Sanche n'ayant pas de fils légitime, il confia le pouvoir au fils de son frère Ferran, Jacques. Ferran fut son tuteur (décidé par un codicille pris à Formiguères) car il n'avait que 9 ans au moment de la mort de Sanche. Jacques III devient donc roi de Majorque. Il se marie avec la fille du roi d'Aragon afin de participer à l'effort de paix entre les deux royaumes. Il poursuivit sa politique d'expansion de la ville de Perpignan. C'est essentiellement durant ces années que la capitale du royaume prit une considérable expansion. Les artisans se multiplièrent, augmentant ainsi l'économie de la ville. Le commerce le plus florissant était celui des drapiers, qui devinrent la spécialité de Perpignan.

Face à lui, Jacques II d'Aragon décède. Son successeur, Alphonse IV d'Aragon, prend le pouvoir, mais poursuit lui aussi la politique de paix de son prédécesseur.

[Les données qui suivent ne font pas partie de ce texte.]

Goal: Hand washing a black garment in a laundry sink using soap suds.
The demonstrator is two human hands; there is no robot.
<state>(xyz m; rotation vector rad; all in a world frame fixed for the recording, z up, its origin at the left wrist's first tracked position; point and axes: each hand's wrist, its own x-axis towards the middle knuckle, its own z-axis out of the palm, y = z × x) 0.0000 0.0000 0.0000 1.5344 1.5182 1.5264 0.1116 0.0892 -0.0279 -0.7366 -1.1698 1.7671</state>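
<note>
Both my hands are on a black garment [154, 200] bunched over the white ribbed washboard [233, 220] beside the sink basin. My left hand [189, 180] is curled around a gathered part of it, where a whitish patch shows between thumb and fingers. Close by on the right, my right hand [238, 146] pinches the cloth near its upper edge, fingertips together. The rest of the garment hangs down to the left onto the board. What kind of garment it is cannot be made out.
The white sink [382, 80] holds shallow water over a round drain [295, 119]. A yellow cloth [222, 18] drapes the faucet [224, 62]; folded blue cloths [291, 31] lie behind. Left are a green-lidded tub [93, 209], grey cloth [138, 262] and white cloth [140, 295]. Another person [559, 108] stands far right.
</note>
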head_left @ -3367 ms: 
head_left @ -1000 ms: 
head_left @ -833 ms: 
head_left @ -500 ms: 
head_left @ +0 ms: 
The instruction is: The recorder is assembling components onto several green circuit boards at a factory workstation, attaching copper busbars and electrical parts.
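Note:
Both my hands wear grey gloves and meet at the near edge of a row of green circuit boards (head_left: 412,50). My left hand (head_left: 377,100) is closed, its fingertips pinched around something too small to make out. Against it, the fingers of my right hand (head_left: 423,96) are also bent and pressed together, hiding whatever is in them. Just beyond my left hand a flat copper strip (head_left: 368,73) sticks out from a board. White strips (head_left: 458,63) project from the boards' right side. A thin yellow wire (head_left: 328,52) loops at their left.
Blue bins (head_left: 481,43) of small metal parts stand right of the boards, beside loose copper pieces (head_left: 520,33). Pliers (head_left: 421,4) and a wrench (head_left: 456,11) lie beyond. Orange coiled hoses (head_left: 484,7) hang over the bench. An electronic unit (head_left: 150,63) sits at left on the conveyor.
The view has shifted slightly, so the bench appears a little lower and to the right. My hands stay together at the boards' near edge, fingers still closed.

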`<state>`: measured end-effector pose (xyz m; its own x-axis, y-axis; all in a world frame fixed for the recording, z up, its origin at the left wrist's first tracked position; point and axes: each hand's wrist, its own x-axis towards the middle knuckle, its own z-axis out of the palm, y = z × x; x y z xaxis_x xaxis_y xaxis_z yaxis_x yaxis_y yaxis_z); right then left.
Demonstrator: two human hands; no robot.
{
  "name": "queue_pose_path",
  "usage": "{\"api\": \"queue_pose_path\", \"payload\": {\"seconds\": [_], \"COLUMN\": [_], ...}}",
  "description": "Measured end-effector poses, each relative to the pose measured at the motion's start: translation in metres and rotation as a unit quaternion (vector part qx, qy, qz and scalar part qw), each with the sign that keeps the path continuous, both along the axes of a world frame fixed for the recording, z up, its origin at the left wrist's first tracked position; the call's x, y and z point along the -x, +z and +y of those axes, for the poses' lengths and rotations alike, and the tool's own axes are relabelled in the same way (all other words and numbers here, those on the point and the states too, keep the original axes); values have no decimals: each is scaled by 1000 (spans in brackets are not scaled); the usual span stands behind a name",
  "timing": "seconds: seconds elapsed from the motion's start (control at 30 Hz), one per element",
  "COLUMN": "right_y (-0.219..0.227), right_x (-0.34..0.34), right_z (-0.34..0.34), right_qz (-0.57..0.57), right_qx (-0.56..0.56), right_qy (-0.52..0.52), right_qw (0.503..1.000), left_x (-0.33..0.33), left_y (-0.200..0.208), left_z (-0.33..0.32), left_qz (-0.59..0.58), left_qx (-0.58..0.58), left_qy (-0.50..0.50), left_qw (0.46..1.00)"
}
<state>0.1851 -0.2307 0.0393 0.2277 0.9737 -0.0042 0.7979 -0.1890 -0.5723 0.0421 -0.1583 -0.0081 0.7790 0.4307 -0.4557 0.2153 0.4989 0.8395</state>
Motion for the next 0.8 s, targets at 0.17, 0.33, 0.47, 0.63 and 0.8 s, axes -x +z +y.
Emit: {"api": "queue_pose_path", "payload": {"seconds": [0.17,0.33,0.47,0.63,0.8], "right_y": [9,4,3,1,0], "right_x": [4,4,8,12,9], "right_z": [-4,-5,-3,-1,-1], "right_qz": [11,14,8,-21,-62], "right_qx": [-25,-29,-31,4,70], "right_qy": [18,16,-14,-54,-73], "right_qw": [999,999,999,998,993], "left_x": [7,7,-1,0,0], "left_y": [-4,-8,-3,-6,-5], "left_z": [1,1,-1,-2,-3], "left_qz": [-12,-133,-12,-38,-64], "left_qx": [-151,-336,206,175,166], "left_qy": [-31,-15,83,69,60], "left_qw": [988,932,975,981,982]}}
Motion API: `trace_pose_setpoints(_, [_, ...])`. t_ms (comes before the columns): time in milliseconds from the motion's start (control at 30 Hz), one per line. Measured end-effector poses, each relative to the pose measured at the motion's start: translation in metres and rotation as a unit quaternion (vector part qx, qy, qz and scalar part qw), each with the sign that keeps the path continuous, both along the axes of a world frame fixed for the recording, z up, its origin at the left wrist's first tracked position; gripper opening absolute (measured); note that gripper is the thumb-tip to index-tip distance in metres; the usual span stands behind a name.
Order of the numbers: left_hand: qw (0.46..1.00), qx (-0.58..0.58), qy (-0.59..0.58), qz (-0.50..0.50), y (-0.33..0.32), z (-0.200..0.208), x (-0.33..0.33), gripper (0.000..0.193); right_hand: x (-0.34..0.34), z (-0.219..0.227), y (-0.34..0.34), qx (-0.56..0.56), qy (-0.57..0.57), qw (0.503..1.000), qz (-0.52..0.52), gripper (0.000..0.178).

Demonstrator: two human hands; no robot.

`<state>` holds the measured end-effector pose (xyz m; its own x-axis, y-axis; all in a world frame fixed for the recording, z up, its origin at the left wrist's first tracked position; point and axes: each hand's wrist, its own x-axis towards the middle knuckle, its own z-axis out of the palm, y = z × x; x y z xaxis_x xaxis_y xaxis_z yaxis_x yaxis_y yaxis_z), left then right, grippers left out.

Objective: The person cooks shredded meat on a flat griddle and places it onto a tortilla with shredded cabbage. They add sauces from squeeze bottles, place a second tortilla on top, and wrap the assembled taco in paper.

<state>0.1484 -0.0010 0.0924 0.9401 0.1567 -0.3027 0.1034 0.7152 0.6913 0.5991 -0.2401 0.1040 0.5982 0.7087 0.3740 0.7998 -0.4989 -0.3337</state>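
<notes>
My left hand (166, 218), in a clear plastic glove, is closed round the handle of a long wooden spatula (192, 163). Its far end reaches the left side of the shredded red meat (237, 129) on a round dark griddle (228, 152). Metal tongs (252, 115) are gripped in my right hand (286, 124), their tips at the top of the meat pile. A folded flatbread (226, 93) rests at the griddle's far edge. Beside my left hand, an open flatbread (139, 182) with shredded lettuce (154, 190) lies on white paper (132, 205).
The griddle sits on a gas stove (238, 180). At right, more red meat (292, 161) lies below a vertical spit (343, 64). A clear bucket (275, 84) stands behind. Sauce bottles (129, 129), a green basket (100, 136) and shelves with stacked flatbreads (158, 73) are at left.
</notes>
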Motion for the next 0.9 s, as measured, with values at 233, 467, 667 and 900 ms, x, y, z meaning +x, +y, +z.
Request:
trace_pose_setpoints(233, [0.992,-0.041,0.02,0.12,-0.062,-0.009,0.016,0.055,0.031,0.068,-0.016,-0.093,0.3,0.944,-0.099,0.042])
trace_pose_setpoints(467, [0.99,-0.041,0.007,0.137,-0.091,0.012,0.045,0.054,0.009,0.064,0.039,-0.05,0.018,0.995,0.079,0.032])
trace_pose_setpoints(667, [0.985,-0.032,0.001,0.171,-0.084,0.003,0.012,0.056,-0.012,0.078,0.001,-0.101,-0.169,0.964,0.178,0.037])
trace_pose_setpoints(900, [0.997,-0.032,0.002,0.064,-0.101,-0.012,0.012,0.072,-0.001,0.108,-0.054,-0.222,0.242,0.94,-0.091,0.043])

Mais à sa mort en 1336, son fils Pierre IV reprend la guerre. Surnommé tour à tour "le Cérémonieux" ou "le Cruel", il organise une expédition de conquête de son voisin, motivée essentiellement par le fait que Jacques III de Majorque s'était allié avec son ancien ennemi, le roi de France, ce dernier toujours soucieux de se venger de l'affront fait d'une part au cours de la croisade de 1285, et d'autre part de l'attitude du roi de Sicile, fils de Jacques II de Majorque, envers Charles de Valois. Ainsi, les troupes françaises entrèrent en Roussillon, en Cerdagne et dans la ville de Montpellier, tandis que Pierre IV d'Aragon se chargea des îles Baléares, plus à l'aise sur l'eau que son voisin.

En 1344, le royaume de Majorque est définitivement conquis. Le 16 juillet de cette année, Jacques III de Majorque, qui s'était un temps enfui chez son vassal, le comte de Foix, se voit destitué de toutes ses terres. Mais ce n'est pas pour autant que la guerre fut finie.